Suspiria is a remake of Dario Argento’s 1977 film of the same name, the most famous example of the Italian giallo horror genre. The new film, directed by Luca Guadagnino, tackles the same basic premise of students at a prestigious dance academy falling prey to a supernatural threat with a drastically different aesthetic sensibility. In interviews, Guadagnino cites the work of different feminist artists during the 1970s as a primary influence on his version, with Mendieta directly name-checked in a conversation with Yahoo News.
With this in mind, that some of the film’s imagery is based on Mendieta’s works seems undeniable. You can see that the shot compared to Rape Scene even has the female character wearing a shirt with a near-identical striped color pattern. The lawsuit draws out the line between homage and plagiarism, and raises questions of when one becomes the other.

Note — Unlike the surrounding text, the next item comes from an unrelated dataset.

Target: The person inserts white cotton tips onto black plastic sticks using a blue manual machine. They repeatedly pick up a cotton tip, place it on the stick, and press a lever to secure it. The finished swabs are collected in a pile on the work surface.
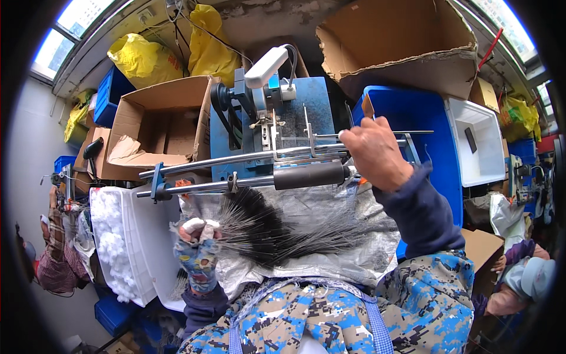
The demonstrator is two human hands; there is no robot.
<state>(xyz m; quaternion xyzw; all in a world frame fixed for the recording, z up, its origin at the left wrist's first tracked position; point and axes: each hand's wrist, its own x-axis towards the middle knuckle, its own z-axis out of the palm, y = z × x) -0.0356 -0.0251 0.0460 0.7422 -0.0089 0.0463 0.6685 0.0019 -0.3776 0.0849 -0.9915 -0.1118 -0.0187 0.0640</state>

Ana Mendieta worked with performance, sculpture, land art, photography, and film over the course of her life. She tackled issues around the feminine body and its autonomy, her Cuban heritage and relationship to the Earth, and matters of violence and death. Her career was abruptly cut short by her death of a fall at age 36 in 1985. Her husband, the sculptor Carl Andre, was tried and acquitted of her murder. In the decades since, appreciates of Mendieta’s work have fought to draw more attention to her (the New York Times did not publish an obituary for her until last week), and the Mendieta estate has zealously protected her legacy.
Suspiria is set to be released in theaters October 26.